What is expected >>
Everything in the listing below must be reproduced exactly, apart from its images.

Raw data >>

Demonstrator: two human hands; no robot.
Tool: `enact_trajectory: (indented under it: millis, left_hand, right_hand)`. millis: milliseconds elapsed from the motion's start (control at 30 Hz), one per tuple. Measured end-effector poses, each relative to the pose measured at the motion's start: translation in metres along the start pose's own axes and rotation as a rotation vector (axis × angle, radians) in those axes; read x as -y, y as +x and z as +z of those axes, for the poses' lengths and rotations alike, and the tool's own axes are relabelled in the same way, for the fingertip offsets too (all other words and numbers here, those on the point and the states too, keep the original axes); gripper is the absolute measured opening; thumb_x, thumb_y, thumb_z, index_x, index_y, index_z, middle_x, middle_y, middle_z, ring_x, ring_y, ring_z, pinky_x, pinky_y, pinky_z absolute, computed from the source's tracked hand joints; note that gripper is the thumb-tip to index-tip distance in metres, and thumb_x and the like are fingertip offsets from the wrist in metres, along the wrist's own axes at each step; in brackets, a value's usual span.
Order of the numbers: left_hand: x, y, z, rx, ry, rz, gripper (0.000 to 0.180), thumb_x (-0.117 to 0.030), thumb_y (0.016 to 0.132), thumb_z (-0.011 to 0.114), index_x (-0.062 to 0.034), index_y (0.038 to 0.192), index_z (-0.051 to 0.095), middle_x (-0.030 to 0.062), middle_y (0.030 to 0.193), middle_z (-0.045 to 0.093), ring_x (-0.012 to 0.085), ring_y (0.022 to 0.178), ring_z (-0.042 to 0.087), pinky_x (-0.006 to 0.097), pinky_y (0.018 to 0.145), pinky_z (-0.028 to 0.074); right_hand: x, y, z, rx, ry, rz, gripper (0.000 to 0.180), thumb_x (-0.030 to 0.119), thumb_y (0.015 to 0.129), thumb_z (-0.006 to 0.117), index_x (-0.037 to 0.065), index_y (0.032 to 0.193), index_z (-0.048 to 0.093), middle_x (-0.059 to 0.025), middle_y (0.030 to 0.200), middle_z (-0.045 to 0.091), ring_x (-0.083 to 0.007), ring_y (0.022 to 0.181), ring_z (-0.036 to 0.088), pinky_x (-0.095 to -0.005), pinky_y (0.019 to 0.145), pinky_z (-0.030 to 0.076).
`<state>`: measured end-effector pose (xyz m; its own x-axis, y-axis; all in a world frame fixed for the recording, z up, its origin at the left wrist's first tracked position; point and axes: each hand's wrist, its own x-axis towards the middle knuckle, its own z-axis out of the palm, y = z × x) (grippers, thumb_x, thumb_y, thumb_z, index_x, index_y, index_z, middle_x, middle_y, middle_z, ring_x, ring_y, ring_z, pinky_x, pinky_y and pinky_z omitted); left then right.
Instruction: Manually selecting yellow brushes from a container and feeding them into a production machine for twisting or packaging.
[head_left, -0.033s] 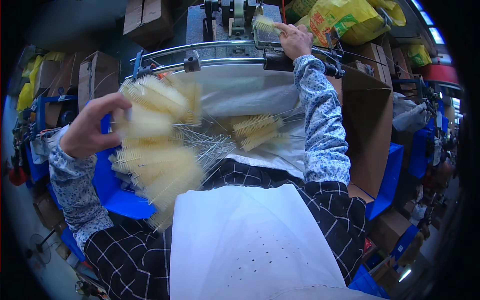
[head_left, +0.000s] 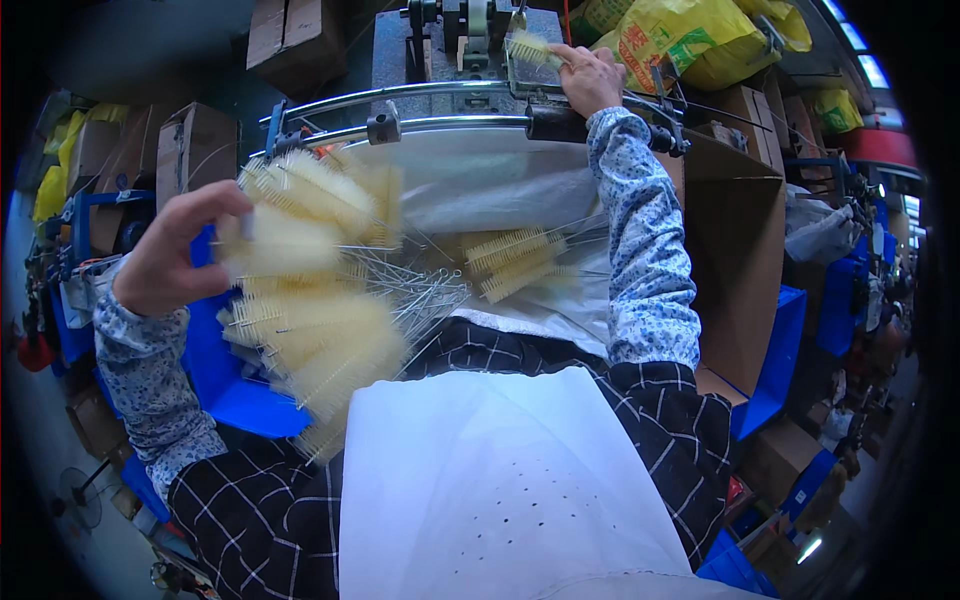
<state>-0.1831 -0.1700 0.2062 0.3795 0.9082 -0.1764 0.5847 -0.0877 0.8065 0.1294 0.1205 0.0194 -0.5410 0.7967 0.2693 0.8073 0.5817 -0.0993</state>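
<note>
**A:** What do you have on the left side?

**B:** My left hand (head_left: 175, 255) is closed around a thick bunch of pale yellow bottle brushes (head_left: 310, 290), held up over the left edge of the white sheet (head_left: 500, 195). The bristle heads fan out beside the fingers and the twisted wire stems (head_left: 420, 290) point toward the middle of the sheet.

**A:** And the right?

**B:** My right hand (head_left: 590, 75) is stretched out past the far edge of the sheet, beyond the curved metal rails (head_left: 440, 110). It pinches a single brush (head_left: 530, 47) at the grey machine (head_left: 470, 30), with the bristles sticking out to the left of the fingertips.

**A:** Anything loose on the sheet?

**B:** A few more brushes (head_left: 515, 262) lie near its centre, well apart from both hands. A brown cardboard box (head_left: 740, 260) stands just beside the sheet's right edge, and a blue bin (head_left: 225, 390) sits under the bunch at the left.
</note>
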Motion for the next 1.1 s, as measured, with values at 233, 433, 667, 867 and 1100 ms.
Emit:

Answer to this task >>
Demonstrator: two human hands; no robot.
Tool: `enact_trajectory: (indented under it: millis, left_hand, right_hand)`. millis: milliseconds elapsed from the motion's start (control at 30 Hz), one per tuple. Measured end-effector poses, each relative to the pose measured at the motion's start: translation in metres along the start pose's own axes and rotation as a rotation vector (axis × angle, radians) in those axes; read x as -y, y as +x and z as +z of those axes, for the poses' lengths and rotations alike, and the tool's own axes are relabelled in the same way, for the fingertip offsets too (all other words and numbers here, those on the point and the states too, keep the original axes); gripper is the absolute measured opening; thumb_x, thumb_y, thumb_z, index_x, index_y, index_z, middle_x, middle_y, middle_z, ring_x, ring_y, ring_z, pinky_x, pinky_y, pinky_z absolute, computed from the source's tracked hand joints; note that gripper is the thumb-tip to index-tip distance in metres, and thumb_x and the like are fingertip offsets from the wrist in metres, along the wrist's own axes at each step; in brackets, a value's usual span.
Order of the numbers: left_hand: x, y, z, rx, ry, rz, gripper (0.000 to 0.180), thumb_x (-0.117 to 0.030), thumb_y (0.016 to 0.132), thumb_z (-0.011 to 0.114), index_x (-0.062 to 0.034), index_y (0.038 to 0.192), index_z (-0.051 to 0.095), middle_x (-0.030 to 0.062), middle_y (0.030 to 0.193), middle_z (-0.045 to 0.093), ring_x (-0.012 to 0.085), ring_y (0.022 to 0.178), ring_z (-0.042 to 0.087), pinky_x (-0.006 to 0.097), pinky_y (0.018 to 0.145), pinky_z (-0.028 to 0.074); right_hand: x, y, z, rx, ry, rz, gripper (0.000 to 0.180), thumb_x (-0.030 to 0.119), thumb_y (0.015 to 0.129), thumb_z (-0.006 to 0.117), index_x (-0.037 to 0.065), index_y (0.032 to 0.193), index_z (-0.048 to 0.093), middle_x (-0.059 to 0.025), middle_y (0.030 to 0.200), middle_z (-0.045 to 0.091), ring_x (-0.083 to 0.007), ring_y (0.022 to 0.181), ring_z (-0.036 to 0.088), pinky_x (-0.095 to -0.005), pinky_y (0.019 to 0.145), pinky_z (-0.030 to 0.076).
`<state>`: measured end-effector pose (xyz m; its own x-axis, y-axis; all in a world frame fixed for the recording, z up, its origin at the left wrist's first tracked position; point and axes: each hand's wrist, its own x-axis towards the middle knuckle, its own z-axis out of the palm, y = z × x) (grippers, thumb_x, thumb_y, thumb_z, index_x, index_y, index_z, middle_x, middle_y, middle_z, ring_x, ring_y, ring_z, pinky_x, pinky_y and pinky_z omitted); left then right.
Instruction: Manually selecting yellow brushes from a container and feeding them into a production machine for twisting or packaging.
[head_left, -0.033s] 
[head_left, +0.000s] 
<state>-0.1831 -0.1700 0.2062 0.3795 0.9082 -0.1764 0.5847 -0.0877 0.8065 0.1294 0.1205 0.0194 -0.5410 0.7967 0.2693 0.8073 0.5817 -0.0993</state>
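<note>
**A:** What do you have on the left side?

**B:** My left hand (head_left: 175, 255) is closed around a thick bunch of pale yellow bottle brushes (head_left: 310, 290), held up over the left edge of the white sheet (head_left: 500, 195). The bristle heads fan out beside the fingers and the twisted wire stems (head_left: 420, 290) point toward the middle of the sheet.

**A:** And the right?

**B:** My right hand (head_left: 590, 75) is stretched out past the far edge of the sheet, beyond the curved metal rails (head_left: 440, 110). It pinches a single brush (head_left: 530, 47) at the grey machine (head_left: 470, 30), with the bristles sticking out to the left of the fingertips.

**A:** Anything loose on the sheet?

**B:** A few more brushes (head_left: 515, 262) lie near its centre, well apart from both hands. A brown cardboard box (head_left: 740, 260) stands just beside the sheet's right edge, and a blue bin (head_left: 225, 390) sits under the bunch at the left.
</note>
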Motion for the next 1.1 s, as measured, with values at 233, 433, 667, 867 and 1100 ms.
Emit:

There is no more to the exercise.